2013-03-27 01:55:59

by Robert Norris

[permalink] [raw]
Subject: PROBLEM: All CPUs in soft lockup

In the last two weeks we've had three servers (identical hardware,
software and load) hang. The details in this report are from one that
hung last night.

They're all IMAP servers servicing many hundreds of users, so several
thousand processes and active connections. There's been two major
application level changes in the last couple of weeks, corresponding to
the time where these hangs started. One is that we now do mail event
notifications directly to user clients, so more TCP connections. The
other is that we're now maintaining live search indexes, so a lot more
disk and tmpfs IO.

All that said, we're not under what we'd consider to be heavy load. When
they're running, the servers are fast and responsive.

During the hang itself, the machine responds to pings, and TCP
connections can be established, but the servicing processes never
respond. The console shows a new "BUG: soft lockup" line every few
seconds, and will not respond to keyboard input. It is a virtual console
though, which may or may not make a difference, I'm not sure.

The kernel is 3.4.33 with AUFS patches applied. However there are no
AUFS mounts on this machine; we use this elsewhere. If you think that's
a problem I can rebuild for this machine without it.

Attached are various bits of information requested in REPORTING-BUGS.
I'm not entirely sure what else is relevant. I'm happy to supply any
other information and test things, just let me know.

Thanks,
Rob.


Attachments:
(No filename) (1.42 kB)
4.1.version (116.00 B)
4.2.config (116.80 kB)
6.messages.gz (181.34 kB)
8.1.software (1.41 kB)
8.2.cpuinfo (13.78 kB)
8.3.modules (4.00 kB)
8.4.ioports-iomem (3.12 kB)
8.5.pci (64.00 kB)
8.6.scsi (1.10 kB)
Download all attachments

2013-03-27 04:00:19

by Li Guang

[permalink] [raw]
Subject: Re: PROBLEM: All CPUs in soft lockup

seems tasks are hogging your cpu/memory resource,
did you check status your servicing processes?

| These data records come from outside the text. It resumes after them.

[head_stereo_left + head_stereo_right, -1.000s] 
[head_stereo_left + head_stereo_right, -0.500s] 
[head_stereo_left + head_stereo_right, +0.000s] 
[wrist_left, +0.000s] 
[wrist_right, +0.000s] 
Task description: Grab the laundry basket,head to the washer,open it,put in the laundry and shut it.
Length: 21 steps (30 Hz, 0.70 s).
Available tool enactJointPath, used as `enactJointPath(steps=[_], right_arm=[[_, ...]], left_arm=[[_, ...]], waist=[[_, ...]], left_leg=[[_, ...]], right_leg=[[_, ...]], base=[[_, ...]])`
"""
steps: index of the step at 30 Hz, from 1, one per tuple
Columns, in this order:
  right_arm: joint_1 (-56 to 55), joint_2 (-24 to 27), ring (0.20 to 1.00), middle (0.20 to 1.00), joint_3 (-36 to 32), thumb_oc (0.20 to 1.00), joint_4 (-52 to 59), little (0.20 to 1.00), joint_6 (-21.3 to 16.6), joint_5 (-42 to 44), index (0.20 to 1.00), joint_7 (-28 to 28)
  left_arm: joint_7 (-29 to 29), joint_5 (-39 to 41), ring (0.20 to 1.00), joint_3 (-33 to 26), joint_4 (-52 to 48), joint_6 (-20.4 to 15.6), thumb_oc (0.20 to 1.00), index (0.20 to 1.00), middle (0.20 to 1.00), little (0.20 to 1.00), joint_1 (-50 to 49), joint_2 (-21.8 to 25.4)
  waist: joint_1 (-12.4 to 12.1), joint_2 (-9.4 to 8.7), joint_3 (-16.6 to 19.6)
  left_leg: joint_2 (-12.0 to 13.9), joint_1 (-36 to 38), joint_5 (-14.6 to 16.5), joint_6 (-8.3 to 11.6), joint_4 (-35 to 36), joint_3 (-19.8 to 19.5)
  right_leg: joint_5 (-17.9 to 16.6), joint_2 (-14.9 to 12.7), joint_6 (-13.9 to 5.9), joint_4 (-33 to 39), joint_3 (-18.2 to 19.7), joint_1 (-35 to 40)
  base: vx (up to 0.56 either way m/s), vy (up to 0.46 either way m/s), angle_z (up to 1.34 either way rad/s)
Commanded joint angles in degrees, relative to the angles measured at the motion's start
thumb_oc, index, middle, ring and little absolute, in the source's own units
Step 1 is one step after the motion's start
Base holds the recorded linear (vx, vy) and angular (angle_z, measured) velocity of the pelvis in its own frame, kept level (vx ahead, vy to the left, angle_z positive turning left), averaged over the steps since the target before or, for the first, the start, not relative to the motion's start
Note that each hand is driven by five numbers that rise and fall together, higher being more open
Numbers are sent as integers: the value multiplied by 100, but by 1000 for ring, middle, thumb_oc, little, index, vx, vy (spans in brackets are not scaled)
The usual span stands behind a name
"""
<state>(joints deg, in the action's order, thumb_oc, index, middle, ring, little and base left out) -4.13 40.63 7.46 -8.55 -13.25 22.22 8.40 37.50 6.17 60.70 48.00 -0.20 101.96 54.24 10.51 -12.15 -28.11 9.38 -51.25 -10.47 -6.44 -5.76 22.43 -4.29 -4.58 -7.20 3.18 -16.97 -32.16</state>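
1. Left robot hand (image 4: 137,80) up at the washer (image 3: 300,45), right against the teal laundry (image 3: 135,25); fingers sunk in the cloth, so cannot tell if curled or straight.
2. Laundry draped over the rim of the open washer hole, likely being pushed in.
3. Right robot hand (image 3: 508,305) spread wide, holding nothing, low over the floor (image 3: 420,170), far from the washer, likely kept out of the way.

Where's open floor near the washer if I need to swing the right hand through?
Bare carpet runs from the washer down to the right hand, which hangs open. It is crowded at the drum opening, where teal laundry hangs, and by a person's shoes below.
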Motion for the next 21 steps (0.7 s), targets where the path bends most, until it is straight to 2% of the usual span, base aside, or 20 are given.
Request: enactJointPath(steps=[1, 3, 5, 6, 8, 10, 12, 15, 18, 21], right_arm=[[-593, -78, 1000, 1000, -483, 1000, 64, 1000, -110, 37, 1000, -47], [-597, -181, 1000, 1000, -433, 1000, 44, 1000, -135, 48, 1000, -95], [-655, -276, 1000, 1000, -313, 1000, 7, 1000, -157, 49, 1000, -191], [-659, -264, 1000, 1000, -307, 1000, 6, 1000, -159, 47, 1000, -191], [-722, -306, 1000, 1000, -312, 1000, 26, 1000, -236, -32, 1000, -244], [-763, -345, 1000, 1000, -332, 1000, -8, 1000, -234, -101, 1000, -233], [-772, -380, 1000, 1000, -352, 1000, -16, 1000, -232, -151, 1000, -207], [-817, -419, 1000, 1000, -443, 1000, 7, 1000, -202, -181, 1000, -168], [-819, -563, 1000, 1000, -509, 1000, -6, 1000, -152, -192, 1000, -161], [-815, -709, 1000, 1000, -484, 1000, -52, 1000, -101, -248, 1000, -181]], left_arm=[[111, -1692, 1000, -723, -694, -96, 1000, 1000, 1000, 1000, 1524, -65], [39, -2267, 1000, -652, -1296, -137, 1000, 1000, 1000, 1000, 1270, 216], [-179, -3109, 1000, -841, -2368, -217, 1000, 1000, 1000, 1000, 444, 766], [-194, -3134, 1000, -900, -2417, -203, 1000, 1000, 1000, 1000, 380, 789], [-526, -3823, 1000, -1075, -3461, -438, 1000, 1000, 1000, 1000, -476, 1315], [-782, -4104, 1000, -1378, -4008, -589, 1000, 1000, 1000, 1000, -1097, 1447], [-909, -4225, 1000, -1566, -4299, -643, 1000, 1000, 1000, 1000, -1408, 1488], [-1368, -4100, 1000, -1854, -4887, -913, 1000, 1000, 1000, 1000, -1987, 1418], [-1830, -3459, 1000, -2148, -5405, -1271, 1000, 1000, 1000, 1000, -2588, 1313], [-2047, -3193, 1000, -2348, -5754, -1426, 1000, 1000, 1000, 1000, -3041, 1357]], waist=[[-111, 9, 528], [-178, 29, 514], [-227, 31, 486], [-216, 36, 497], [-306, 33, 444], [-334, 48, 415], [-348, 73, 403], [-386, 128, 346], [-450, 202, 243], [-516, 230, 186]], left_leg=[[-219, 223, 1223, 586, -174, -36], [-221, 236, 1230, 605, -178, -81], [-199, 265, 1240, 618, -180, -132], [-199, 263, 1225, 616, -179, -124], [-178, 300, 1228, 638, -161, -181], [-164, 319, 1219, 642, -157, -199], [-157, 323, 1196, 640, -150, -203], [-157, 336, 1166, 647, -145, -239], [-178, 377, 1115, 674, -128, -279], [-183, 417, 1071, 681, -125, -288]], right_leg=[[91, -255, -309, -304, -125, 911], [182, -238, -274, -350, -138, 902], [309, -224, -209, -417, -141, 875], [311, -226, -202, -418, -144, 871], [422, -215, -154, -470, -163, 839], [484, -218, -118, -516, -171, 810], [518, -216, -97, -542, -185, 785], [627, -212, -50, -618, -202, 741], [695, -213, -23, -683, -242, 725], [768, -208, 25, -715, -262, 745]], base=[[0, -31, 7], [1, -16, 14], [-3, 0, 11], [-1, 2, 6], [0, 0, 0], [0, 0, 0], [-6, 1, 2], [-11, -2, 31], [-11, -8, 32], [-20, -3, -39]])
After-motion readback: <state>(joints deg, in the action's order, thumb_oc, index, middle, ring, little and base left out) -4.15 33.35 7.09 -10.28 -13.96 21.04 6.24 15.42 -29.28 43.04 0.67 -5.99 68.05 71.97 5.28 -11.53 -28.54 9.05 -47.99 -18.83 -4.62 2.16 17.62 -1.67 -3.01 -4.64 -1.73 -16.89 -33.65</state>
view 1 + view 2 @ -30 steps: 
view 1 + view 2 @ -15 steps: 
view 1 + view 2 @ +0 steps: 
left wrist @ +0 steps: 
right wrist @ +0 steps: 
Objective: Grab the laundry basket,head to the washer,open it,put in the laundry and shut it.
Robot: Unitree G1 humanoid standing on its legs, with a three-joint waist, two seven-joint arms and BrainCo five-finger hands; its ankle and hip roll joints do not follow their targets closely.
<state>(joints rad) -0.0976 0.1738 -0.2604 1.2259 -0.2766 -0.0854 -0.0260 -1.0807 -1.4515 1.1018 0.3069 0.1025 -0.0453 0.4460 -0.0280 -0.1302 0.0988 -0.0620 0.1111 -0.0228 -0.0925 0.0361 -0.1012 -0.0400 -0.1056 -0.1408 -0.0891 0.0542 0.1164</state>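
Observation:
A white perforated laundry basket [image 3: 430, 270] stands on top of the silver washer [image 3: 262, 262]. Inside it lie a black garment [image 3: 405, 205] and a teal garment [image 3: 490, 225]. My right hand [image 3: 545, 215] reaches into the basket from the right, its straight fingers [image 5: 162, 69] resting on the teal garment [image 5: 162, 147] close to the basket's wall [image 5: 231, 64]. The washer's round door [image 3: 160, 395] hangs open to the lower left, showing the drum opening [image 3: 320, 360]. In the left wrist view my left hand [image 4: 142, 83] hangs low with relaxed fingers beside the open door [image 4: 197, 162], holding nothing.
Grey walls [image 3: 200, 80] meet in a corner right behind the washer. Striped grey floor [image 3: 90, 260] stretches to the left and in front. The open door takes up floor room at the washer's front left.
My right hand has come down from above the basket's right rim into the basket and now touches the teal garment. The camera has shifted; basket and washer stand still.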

在 2013-03-27三的 12:55 +1100,Robert Norris写道:
> In the last two weeks we've had three servers (identical hardware,
> software and load) hang. The details in this report are from one that
> hung last night.
>
> They're all IMAP servers servicing many hundreds of users, so several
> thousand processes and active connections. There's been two major
> application level changes in the last couple of weeks, corresponding to
> the time where these hangs started. One is that we now do mail event
> notifications directly to user clients, so more TCP connections. The
> other is that we're now maintaining live search indexes, so a lot more
> disk and tmpfs IO.
>
> All that said, we're not under what we'd consider to be heavy load. When
> they're running, the servers are fast and responsive.
>
> During the hang itself, the machine responds to pings, and TCP
> connections can be established, but the servicing processes never
> respond. The console shows a new "BUG: soft lockup" line every few
> seconds, and will not respond to keyboard input. It is a virtual console
> though, which may or may not make a difference, I'm not sure.
>
> The kernel is 3.4.33 with AUFS patches applied. However there are no
> AUFS mounts on this machine; we use this elsewhere. If you think that's
> a problem I can rebuild for this machine without it.
>
> Attached are various bits of information requested in REPORTING-BUGS.
> I'm not entirely sure what else is relevant. I'm happy to supply any
> other information and test things, just let me know.
>
> Thanks,
> Rob.

2013-03-27 10:40:51

by Robert Norris

[permalink] [raw]
Subject: Re: PROBLEM: All CPUs in soft lockup

On Wed, Mar 27, 2013, at 02:42 PM, li guang wrote:
> seems tasks are hogging your cpu/memory resource, did you check status
> your servicing processes?

According to my monitoring I have plenty of CPU and memory free at the
time the problem occurs. What specifically are you looking at the data I
provided that makes you think that?

2013-03-28 00:22:33

by Robert Norris

[permalink] [raw]
Subject: Re: PROBLEM: All CPUs in soft lockup

On Wed, Mar 27, 2013 at 12:55:41PM +1100, Robert Norris wrote:
> The console shows a new "BUG: soft lockup" line every few seconds

Looking closer, the whole thing starts with a _hard_ lockup.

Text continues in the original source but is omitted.